:: Task item ::
State how many lines in the listing below include the word "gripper". Give nothing but the number.

:: Input data ::

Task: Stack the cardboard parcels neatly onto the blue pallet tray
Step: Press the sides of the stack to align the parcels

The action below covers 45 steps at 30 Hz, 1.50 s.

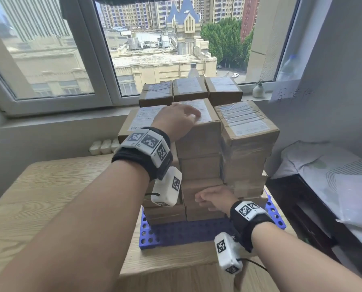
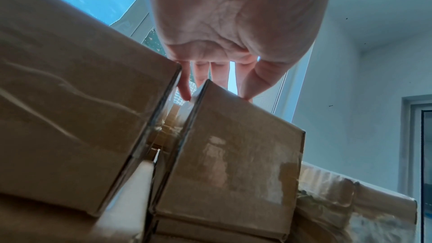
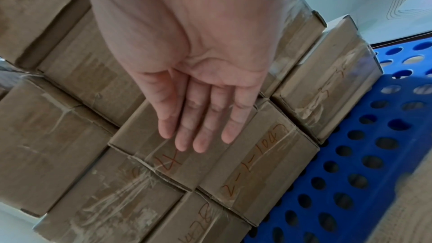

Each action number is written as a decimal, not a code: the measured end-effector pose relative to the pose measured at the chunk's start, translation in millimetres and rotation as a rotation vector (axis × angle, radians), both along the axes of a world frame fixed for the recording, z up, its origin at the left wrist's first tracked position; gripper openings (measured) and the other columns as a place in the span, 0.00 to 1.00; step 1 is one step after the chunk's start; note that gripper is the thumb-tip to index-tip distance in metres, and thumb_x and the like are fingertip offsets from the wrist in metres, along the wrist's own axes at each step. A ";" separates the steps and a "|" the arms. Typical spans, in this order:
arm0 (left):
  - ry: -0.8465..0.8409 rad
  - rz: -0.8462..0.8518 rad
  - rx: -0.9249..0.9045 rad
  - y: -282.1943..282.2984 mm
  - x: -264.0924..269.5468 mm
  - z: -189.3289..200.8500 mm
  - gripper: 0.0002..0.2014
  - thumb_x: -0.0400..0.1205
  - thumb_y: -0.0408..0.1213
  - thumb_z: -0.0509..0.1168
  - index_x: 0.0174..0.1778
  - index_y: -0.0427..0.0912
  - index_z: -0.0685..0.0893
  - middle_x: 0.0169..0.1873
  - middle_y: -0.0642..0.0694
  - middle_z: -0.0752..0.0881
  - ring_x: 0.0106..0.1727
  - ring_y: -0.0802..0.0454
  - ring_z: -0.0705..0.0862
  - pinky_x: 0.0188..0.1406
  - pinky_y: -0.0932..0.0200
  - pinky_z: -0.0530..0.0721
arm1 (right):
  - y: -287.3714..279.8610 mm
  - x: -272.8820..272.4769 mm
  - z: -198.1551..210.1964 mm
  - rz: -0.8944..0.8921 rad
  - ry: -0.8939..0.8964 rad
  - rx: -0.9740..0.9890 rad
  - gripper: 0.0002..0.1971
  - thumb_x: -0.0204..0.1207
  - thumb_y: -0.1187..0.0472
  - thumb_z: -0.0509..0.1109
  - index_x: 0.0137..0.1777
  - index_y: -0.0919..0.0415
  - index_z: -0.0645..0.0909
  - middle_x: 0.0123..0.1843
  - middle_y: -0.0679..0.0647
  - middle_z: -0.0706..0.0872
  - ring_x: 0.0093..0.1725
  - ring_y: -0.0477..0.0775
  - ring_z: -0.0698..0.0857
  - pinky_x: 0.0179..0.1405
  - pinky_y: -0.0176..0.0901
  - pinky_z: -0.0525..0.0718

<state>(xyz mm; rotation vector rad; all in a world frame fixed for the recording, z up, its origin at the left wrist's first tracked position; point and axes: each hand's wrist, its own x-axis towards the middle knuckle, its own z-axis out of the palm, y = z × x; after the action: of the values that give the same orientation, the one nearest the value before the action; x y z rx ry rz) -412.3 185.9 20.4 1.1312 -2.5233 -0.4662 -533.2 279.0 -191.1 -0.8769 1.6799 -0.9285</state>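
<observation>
A tall stack of brown cardboard parcels stands on the blue perforated pallet tray, several layers high. My left hand rests on top of the middle front column's top parcel, with fingers fairly straight. One finger dips into the gap beside the left neighbour. My right hand lies flat, fingers straight and together, against the front face of a low parcel in the same column. Neither hand grips anything.
The tray sits on a wooden table whose front edge is close to me. Behind the stack are the window sill, a plastic bottle and a small vase. White items lie at back left. Bedding and papers are at the right.
</observation>
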 end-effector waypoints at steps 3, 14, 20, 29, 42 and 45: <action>0.002 0.000 0.005 -0.7 -1.6 0.4 0.16 0.87 0.42 0.56 0.65 0.57 0.85 0.75 0.51 0.78 0.73 0.50 0.76 0.73 0.55 0.70 | -3.7 -1.0 0.0 -0.013 0.000 0.000 0.14 0.85 0.65 0.62 0.40 0.53 0.85 0.39 0.45 0.89 0.37 0.40 0.86 0.38 0.36 0.76; 0.001 0.003 0.004 -4.8 -5.7 -0.7 0.16 0.87 0.42 0.56 0.65 0.57 0.85 0.76 0.50 0.77 0.74 0.50 0.75 0.75 0.53 0.70 | -13.7 -5.4 -1.4 -0.007 -0.008 0.008 0.14 0.85 0.65 0.62 0.41 0.54 0.86 0.35 0.43 0.89 0.36 0.42 0.86 0.39 0.37 0.77; 0.015 0.005 0.031 -4.2 -6.0 1.7 0.16 0.86 0.41 0.57 0.63 0.57 0.86 0.75 0.50 0.78 0.74 0.49 0.75 0.75 0.53 0.70 | -10.7 -11.3 3.6 0.062 0.017 0.057 0.11 0.85 0.64 0.63 0.45 0.55 0.86 0.42 0.47 0.90 0.38 0.43 0.87 0.38 0.36 0.78; 0.090 -0.090 -0.001 15.3 -31.8 5.1 0.18 0.84 0.45 0.59 0.69 0.57 0.82 0.72 0.52 0.80 0.73 0.51 0.76 0.73 0.53 0.74 | 24.7 -63.2 39.5 -0.058 0.066 0.096 0.14 0.79 0.74 0.62 0.36 0.63 0.86 0.35 0.57 0.91 0.37 0.54 0.89 0.52 0.53 0.86; -0.245 -0.206 -0.229 19.4 -74.0 -13.0 0.26 0.73 0.66 0.68 0.64 0.60 0.83 0.66 0.52 0.82 0.72 0.52 0.73 0.74 0.50 0.69 | 37.6 -109.3 99.5 -0.724 0.028 -0.379 0.11 0.81 0.56 0.63 0.43 0.59 0.84 0.42 0.57 0.87 0.38 0.56 0.82 0.35 0.43 0.78; -0.218 -0.213 -0.214 21.1 -75.1 -11.9 0.23 0.74 0.63 0.69 0.61 0.56 0.85 0.66 0.51 0.82 0.71 0.51 0.74 0.70 0.52 0.71 | 18.5 -111.7 109.7 -0.628 -0.226 -0.369 0.36 0.70 0.26 0.60 0.61 0.56 0.85 0.55 0.54 0.90 0.51 0.53 0.88 0.53 0.47 0.85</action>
<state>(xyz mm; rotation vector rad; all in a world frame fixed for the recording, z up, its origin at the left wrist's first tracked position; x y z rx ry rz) -487.4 207.1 8.5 0.8808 -2.8169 -0.1226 -644.9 297.5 -81.4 -0.4401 1.6311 -1.7365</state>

:: The answer ::
3